Problem details - When the line containing "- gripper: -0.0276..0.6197" appears in the entries below, begin printing there and stop after the line containing "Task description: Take"; print each of those lines exactly and no other line.

[Input — start]

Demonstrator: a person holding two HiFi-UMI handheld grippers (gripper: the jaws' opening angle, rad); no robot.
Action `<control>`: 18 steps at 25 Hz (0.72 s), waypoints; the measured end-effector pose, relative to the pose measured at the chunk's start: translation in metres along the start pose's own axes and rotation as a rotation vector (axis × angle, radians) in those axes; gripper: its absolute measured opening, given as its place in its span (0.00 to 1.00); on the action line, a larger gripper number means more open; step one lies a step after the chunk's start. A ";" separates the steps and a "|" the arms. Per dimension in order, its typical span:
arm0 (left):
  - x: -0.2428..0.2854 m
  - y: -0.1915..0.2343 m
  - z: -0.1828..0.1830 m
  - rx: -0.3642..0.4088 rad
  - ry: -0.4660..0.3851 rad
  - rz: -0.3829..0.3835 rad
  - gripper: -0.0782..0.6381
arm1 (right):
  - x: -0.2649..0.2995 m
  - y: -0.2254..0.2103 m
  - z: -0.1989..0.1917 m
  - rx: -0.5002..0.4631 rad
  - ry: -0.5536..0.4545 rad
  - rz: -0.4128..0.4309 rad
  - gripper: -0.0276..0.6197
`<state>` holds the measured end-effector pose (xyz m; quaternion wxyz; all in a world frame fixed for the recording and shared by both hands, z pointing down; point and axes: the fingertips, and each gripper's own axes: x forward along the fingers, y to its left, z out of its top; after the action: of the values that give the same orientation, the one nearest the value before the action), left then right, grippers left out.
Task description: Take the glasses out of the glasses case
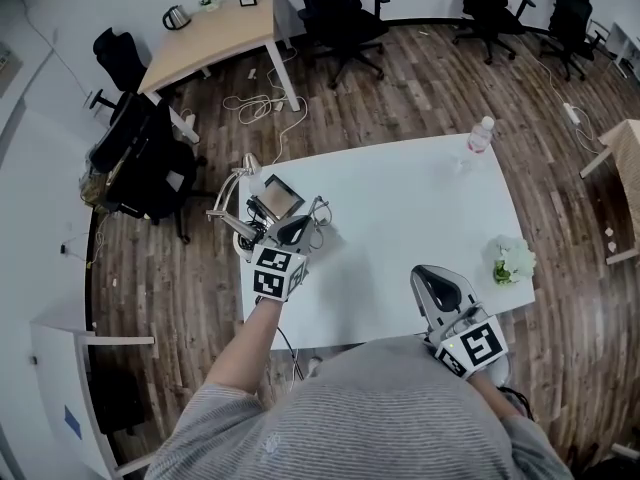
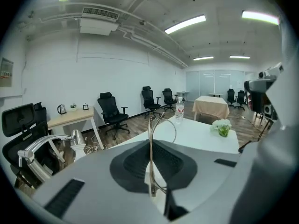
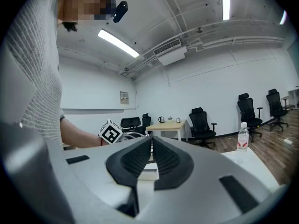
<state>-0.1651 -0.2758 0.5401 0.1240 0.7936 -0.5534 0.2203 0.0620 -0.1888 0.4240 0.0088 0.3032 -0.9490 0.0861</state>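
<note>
My left gripper (image 1: 293, 228) hangs above the left part of the white table (image 1: 400, 208), shut on the thin metal glasses (image 2: 150, 129). In the left gripper view the frame stands on edge between the dark pads, with one lens ring curving off to the right. Just beyond this gripper in the head view lies the glasses case (image 1: 277, 198), open and showing a brownish inside. My right gripper (image 1: 438, 286) is near the table's front edge. Its jaws (image 3: 152, 139) meet at the tips and hold nothing.
A silver desk lamp (image 1: 240, 183) stands at the table's left edge beside the case. A water bottle (image 1: 481, 135) is at the far right corner and a small flower pot (image 1: 513, 260) at the right edge. Office chairs, a wooden table (image 1: 215, 33) and floor cables lie beyond.
</note>
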 end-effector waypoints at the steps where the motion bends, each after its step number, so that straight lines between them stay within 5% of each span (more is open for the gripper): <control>1: -0.003 -0.002 0.004 -0.009 -0.014 -0.001 0.14 | 0.000 0.000 0.000 -0.001 -0.001 0.002 0.07; 18: -0.023 -0.022 0.034 -0.044 -0.107 -0.024 0.14 | 0.002 0.000 -0.010 -0.066 0.066 -0.001 0.06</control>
<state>-0.1441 -0.2642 0.5000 0.1141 0.8078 -0.5545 0.1642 0.0603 -0.1884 0.4344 0.0502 0.3001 -0.9504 0.0649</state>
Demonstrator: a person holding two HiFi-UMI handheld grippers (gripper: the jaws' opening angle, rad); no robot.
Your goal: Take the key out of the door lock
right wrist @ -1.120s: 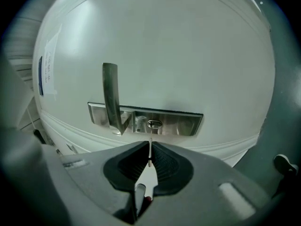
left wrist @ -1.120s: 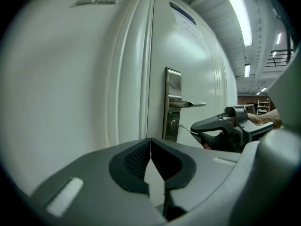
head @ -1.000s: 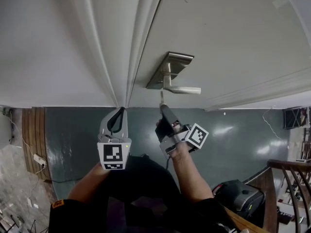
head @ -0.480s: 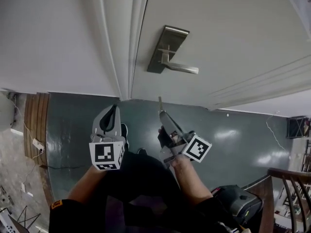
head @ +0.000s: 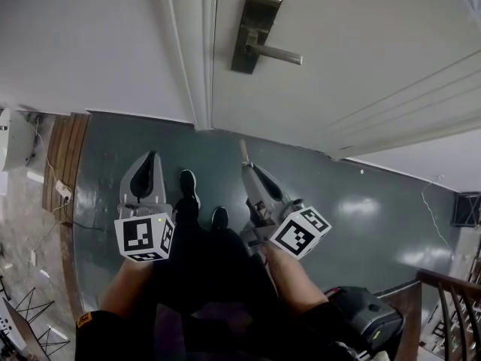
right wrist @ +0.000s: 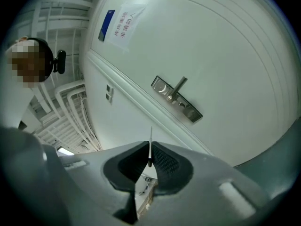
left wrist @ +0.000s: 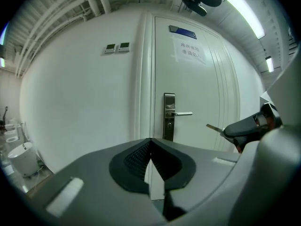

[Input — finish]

Exercise response -
  - gripper: -0.0276..0.6197
`<state>` holds the measured end-effector pose (xyz m; quaternion wxyz; all in a world frame fixed for the recording and shared by both hands, z pointing down; point and axes: the fingertips, and each gripper's own axes: x forward along the fingers, y to its left, z out of its top; after the action: of the values that give the same orientation, the one nearest the value before the action), left then right, grippers left out.
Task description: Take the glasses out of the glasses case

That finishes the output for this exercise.